What to produce
Starting with the line that contains "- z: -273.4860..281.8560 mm", repeat each line exactly through the final line of the listing. No picture should appear in the copy.

Data shown
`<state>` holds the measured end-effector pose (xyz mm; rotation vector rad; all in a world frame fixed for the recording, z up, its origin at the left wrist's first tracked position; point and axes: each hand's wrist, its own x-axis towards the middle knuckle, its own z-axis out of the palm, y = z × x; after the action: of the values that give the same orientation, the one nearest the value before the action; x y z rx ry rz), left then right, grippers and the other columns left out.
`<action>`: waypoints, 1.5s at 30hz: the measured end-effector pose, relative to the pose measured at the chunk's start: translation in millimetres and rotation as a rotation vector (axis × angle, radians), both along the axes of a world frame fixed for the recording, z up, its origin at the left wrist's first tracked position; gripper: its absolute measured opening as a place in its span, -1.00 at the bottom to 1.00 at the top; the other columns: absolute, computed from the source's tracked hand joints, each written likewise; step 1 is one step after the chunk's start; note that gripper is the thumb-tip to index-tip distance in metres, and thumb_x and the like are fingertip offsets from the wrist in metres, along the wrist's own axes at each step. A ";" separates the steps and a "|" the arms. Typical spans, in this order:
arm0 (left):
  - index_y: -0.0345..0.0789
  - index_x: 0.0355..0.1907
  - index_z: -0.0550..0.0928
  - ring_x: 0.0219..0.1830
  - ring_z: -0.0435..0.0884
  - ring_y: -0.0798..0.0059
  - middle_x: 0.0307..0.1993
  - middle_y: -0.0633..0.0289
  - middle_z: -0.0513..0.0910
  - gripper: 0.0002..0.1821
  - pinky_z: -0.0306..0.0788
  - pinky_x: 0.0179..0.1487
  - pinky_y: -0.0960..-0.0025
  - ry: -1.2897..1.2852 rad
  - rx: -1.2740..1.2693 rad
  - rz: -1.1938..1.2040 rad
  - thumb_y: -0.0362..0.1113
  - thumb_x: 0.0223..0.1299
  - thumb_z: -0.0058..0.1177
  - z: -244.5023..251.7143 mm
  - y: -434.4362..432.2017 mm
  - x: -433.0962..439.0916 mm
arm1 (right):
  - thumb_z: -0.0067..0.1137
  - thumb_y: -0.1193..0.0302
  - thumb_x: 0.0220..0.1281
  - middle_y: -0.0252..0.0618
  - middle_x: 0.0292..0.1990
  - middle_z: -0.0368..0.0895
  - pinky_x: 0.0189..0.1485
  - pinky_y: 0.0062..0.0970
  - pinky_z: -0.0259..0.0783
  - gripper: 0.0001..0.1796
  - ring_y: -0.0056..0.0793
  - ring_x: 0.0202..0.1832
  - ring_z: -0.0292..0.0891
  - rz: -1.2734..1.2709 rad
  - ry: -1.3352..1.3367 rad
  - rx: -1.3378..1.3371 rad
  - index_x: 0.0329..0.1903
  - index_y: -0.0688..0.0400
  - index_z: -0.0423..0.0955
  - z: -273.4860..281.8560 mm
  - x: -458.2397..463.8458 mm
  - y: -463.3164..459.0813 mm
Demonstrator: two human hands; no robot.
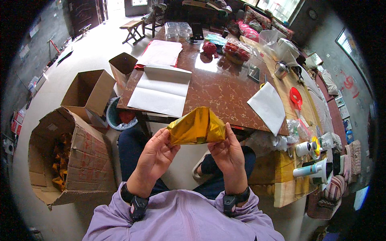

Response below
  - z: -273.4860..281.8560 mm
  - x: -458.2397..463.8458 mm
  - y: -463.3164..459.0813 mm
Demonstrator: two human hands; no robot.

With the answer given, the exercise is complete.